**What needs to be done:** The listing is to be repeated exactly, and its pictures are to be left out.

**Input records:**
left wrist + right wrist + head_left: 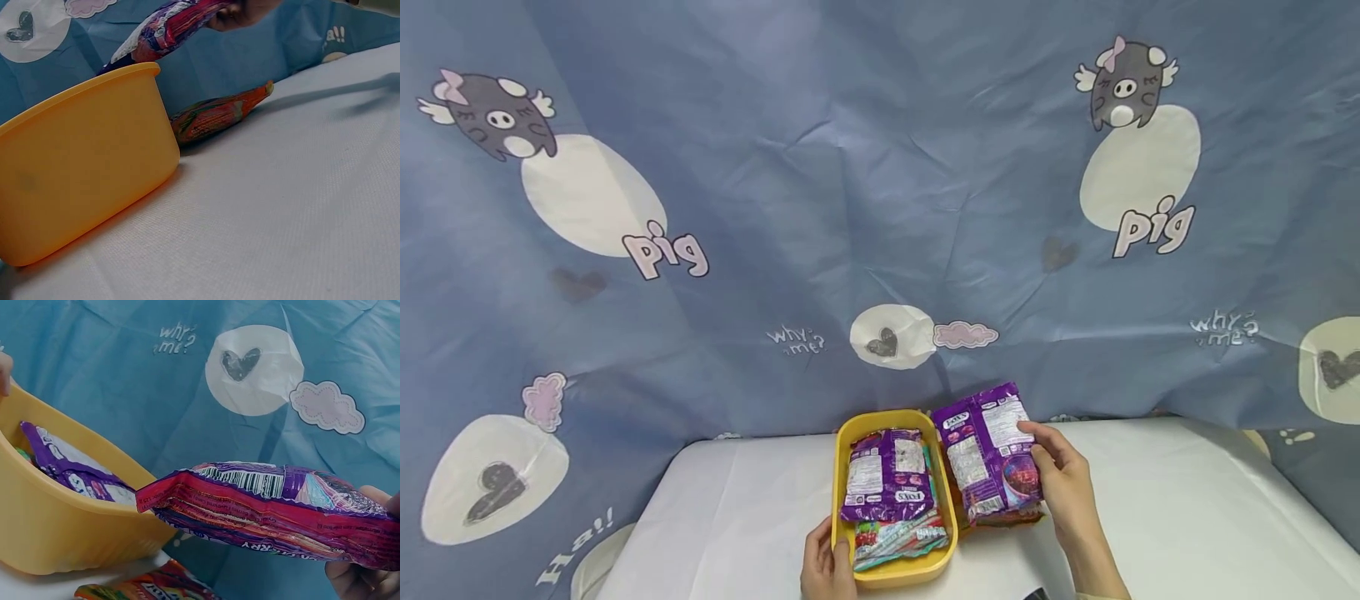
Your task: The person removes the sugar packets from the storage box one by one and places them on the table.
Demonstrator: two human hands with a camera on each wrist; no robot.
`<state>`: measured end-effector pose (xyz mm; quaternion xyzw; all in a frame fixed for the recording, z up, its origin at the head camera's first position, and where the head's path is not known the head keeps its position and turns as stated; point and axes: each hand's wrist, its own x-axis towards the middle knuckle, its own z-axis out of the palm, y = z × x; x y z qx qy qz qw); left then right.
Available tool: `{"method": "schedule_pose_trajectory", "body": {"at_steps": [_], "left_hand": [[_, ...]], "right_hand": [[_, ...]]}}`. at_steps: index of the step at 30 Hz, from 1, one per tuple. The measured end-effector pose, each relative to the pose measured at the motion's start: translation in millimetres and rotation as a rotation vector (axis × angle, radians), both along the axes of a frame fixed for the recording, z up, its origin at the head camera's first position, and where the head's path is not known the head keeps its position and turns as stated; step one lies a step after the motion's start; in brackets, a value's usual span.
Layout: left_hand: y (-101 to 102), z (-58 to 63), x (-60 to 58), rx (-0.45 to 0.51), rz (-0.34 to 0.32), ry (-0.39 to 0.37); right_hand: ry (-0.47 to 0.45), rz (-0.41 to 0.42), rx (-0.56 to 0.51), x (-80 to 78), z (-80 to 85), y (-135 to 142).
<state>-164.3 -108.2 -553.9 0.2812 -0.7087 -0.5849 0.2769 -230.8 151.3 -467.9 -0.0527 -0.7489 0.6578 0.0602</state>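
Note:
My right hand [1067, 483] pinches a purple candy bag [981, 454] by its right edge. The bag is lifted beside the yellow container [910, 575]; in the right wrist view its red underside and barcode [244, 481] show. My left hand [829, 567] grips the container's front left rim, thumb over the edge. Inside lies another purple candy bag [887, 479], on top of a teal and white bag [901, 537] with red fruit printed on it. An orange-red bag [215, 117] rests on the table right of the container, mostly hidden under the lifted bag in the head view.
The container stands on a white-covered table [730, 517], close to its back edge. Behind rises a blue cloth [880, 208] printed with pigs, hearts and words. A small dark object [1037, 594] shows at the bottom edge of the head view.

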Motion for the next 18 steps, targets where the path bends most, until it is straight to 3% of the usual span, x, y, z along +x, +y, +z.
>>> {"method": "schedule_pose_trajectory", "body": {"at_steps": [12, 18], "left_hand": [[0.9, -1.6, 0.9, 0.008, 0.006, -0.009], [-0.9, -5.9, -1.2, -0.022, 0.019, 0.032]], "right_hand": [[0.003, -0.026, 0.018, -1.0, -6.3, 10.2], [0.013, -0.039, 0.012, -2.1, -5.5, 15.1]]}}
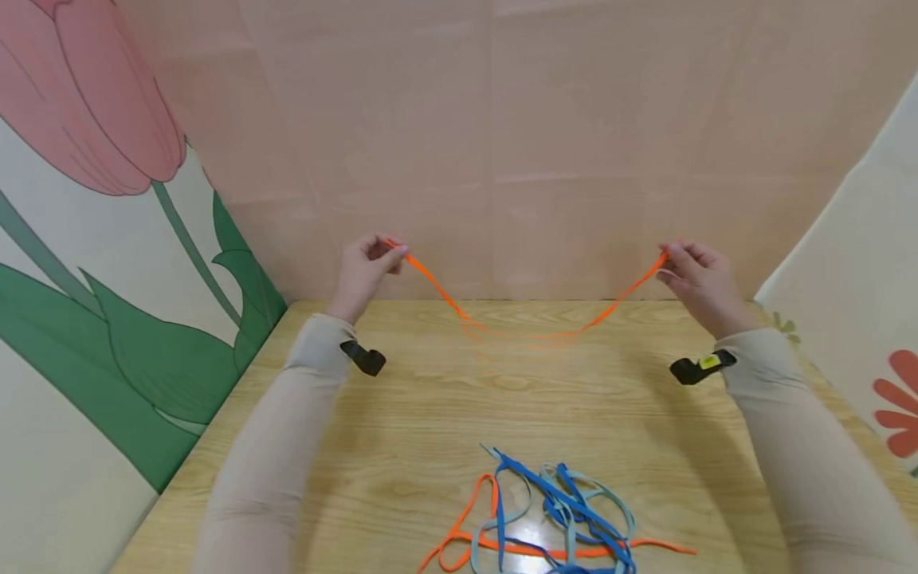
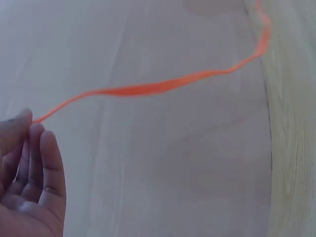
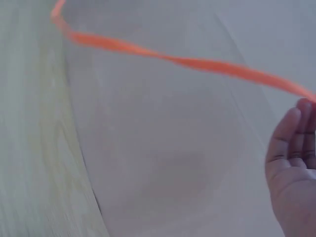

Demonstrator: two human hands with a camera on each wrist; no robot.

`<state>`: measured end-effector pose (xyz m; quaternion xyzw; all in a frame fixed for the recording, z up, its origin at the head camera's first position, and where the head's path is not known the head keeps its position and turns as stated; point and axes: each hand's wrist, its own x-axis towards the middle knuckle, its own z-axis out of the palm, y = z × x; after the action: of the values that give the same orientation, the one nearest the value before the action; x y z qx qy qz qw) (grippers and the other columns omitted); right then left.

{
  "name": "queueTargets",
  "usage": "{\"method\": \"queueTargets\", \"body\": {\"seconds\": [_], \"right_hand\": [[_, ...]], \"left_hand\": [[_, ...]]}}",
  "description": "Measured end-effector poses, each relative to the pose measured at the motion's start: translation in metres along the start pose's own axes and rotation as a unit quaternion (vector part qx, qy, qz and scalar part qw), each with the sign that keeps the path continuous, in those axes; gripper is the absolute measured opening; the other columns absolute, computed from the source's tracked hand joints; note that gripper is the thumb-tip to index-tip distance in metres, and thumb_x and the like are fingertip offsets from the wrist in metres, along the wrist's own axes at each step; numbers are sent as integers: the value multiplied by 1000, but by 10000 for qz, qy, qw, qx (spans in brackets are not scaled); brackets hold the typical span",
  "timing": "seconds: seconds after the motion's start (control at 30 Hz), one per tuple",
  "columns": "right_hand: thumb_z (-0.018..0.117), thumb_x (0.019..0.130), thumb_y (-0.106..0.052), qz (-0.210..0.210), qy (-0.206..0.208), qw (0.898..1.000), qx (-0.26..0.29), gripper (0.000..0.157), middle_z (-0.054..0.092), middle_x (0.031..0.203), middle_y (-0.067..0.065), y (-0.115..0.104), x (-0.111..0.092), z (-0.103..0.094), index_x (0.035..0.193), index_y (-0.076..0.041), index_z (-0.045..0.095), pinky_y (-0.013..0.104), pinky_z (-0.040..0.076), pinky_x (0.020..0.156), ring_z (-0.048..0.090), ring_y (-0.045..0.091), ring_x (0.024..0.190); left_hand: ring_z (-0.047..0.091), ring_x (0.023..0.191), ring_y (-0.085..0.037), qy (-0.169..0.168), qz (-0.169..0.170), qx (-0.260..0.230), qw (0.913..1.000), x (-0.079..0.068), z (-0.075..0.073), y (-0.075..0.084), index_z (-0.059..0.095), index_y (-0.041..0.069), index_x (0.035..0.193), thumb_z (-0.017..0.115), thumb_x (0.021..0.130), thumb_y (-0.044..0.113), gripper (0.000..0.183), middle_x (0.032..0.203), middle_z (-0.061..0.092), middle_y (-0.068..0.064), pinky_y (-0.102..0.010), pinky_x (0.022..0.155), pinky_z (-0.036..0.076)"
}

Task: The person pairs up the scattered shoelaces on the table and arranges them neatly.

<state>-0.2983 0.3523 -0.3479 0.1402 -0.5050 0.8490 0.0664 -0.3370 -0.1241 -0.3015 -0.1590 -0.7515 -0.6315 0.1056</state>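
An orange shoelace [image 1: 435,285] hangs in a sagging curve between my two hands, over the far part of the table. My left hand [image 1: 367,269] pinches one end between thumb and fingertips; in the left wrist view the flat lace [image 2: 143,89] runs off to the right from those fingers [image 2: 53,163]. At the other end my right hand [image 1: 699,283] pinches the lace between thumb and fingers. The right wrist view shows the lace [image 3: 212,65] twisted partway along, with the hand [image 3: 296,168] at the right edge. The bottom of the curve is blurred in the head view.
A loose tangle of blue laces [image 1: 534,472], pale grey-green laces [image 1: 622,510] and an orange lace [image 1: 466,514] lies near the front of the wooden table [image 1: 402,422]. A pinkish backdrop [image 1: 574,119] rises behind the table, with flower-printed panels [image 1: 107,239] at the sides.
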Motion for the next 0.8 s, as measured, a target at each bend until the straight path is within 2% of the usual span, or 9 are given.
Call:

**Problem solution:**
left wrist + right wrist + head_left: 
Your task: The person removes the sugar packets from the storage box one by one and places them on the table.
Demonstrator: two human hands with a camera on each wrist; no robot.
`<state>`: measured end-effector pose (xyz mm; quaternion xyzw; all in a frame fixed for the recording, z up, its origin at the head camera's first position, and where the head's path is not known the head keeps its position and turns as stated; point and axes: each hand's wrist, its own x-axis towards the middle knuckle, its own z-axis out of the palm, y = z × x; x y z qx qy qz qw); left then right.
Available tool: `{"method": "schedule_pose_trajectory", "body": {"at_steps": [_], "left_hand": [[_, ...]], "right_hand": [[_, ...]]}}`. at_steps: index of the step at 30 Hz, from 1, one per tuple. The measured end-effector pose, each relative to the pose measured at the motion's start: translation in millimetres and rotation as a rotation vector (axis × angle, radians), both along the axes of a frame fixed for the recording, z up, its origin at the head camera's first position, and where the head's path is not known the head keeps its position and turns as stated; step one lies a step after the motion's start; in brackets, a value's usual span.
Layout: left_hand: y (-101 to 102), z (-58 to 63), x (-60 to 58), rx (-0.45 to 0.51), rz (-0.34 to 0.32), ry (-0.39 to 0.37); right_hand: ry (-0.47 to 0.45), rz (-0.41 to 0.42), rx (-0.56 to 0.51), x (-80 to 78), z (-80 to 85), y (-135 to 142).
<state>-164.3 -108.2 -553.9 0.2812 -0.7087 -0.5849 0.2769 -230.8 151.3 -467.9 -0.0527 -0.7489 0.6578 0.0602</state>
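Note:
My right hand [1067, 483] pinches a purple candy bag [981, 454] by its right edge. The bag is lifted beside the yellow container [910, 575]; in the right wrist view its red underside and barcode [244, 481] show. My left hand [829, 567] grips the container's front left rim, thumb over the edge. Inside lies another purple candy bag [887, 479], on top of a teal and white bag [901, 537] with red fruit printed on it. An orange-red bag [215, 117] rests on the table right of the container, mostly hidden under the lifted bag in the head view.
The container stands on a white-covered table [730, 517], close to its back edge. Behind rises a blue cloth [880, 208] printed with pigs, hearts and words. A small dark object [1037, 594] shows at the bottom edge of the head view.
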
Motion for the next 18 steps, targets where the path bends most, until it is straight to 3% of the usual span, x, y, z along +x, +y, +z.
>>> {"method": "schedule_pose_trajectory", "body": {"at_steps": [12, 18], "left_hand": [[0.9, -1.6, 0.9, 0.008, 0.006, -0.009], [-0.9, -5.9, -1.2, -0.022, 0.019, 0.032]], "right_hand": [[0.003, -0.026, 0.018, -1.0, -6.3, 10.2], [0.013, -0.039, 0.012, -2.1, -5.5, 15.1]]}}

Demonstrator: two human hands with a camera on each wrist; no robot.

`<state>`: measured end-effector pose (xyz m; quaternion xyzw; all in a frame fixed for the recording, z up, its origin at the head camera's first position, and where the head's path is not known the head keeps its position and turns as stated; point and axes: each hand's wrist, its own x-axis towards the middle knuckle, its own z-axis out of the palm, y = z × x; after the action: of the values that give the same orientation, the one nearest the value before the action; x y z qx qy qz qw) (grippers and the other columns omitted); right then left.

{
  "name": "queueTargets",
  "usage": "{\"method\": \"queueTargets\", \"body\": {\"seconds\": [_], \"right_hand\": [[_, ...]], \"left_hand\": [[_, ...]]}}",
  "description": "Measured end-effector poses, each relative to the pose measured at the motion's start: translation in metres along the start pose's own axes and rotation as a unit quaternion (vector part qx, qy, qz and scalar part qw), each with the sign that keeps the path continuous, in those axes; gripper is the absolute measured opening; the other columns absolute, computed from the source's tracked hand joints; note that gripper is the thumb-tip to index-tip distance in metres, and thumb_x and the like are fingertip offsets from the wrist in metres, along the wrist's own axes at each step; numbers are sent as integers: the value multiplied by 1000, but by 10000 for qz, qy, qw, qx (spans in brackets are not scaled); brackets hold the typical span",
  "timing": "seconds: seconds after the motion's start (control at 30 Hz), one per tuple",
  "columns": "right_hand: thumb_z (-0.018..0.117), thumb_x (0.019..0.130), thumb_y (-0.106..0.052), qz (-0.210..0.210), qy (-0.206..0.208), qw (0.898..1.000), qx (-0.26..0.29), gripper (0.000..0.157), middle_z (-0.054..0.092), middle_x (0.031..0.203), middle_y (-0.067..0.065), y (-0.115..0.104), x (-0.111..0.092), z (-0.103..0.094), index_x (0.035..0.193), index_y (-0.076..0.041), index_z (-0.045..0.095), pinky_y (-0.013..0.104), pinky_z (-0.040..0.076), pinky_x (0.020..0.156), ring_z (-0.048..0.090), ring_y (-0.045..0.091), ring_x (0.024..0.190); left_hand: ring_z (-0.047..0.091), ring_x (0.023..0.191), ring_y (-0.085..0.037), qy (-0.169..0.168), qz (-0.169..0.170), qx (-0.260..0.230), qw (0.913..1.000), x (-0.079..0.068), z (-0.075..0.073), y (-0.075..0.084), index_z (-0.059..0.095), index_y (-0.041..0.069), index_x (0.035..0.193), thumb_z (-0.017..0.115), thumb_x (0.021..0.130), thumb_y (-0.044..0.113), gripper (0.000..0.183), middle_x (0.032..0.203), middle_z (-0.061..0.092), middle_y (-0.068..0.064), pinky_y (-0.102..0.010), pinky_x (0.022..0.155), pinky_z (-0.036..0.076)"
}

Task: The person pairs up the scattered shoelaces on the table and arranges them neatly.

<state>-0.2983 0.3523 -0.3479 0.1402 -0.5050 0.8490 0.0664 -0.3370 -0.1241 -0.3015 -0.1590 -0.7515 -0.6315 0.1056</state>
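An orange shoelace [image 1: 435,285] hangs in a sagging curve between my two hands, over the far part of the table. My left hand [image 1: 367,269] pinches one end between thumb and fingertips; in the left wrist view the flat lace [image 2: 143,89] runs off to the right from those fingers [image 2: 53,163]. At the other end my right hand [image 1: 699,283] pinches the lace between thumb and fingers. The right wrist view shows the lace [image 3: 212,65] twisted partway along, with the hand [image 3: 296,168] at the right edge. The bottom of the curve is blurred in the head view.
A loose tangle of blue laces [image 1: 534,472], pale grey-green laces [image 1: 622,510] and an orange lace [image 1: 466,514] lies near the front of the wooden table [image 1: 402,422]. A pinkish backdrop [image 1: 574,119] rises behind the table, with flower-printed panels [image 1: 107,239] at the sides.
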Motion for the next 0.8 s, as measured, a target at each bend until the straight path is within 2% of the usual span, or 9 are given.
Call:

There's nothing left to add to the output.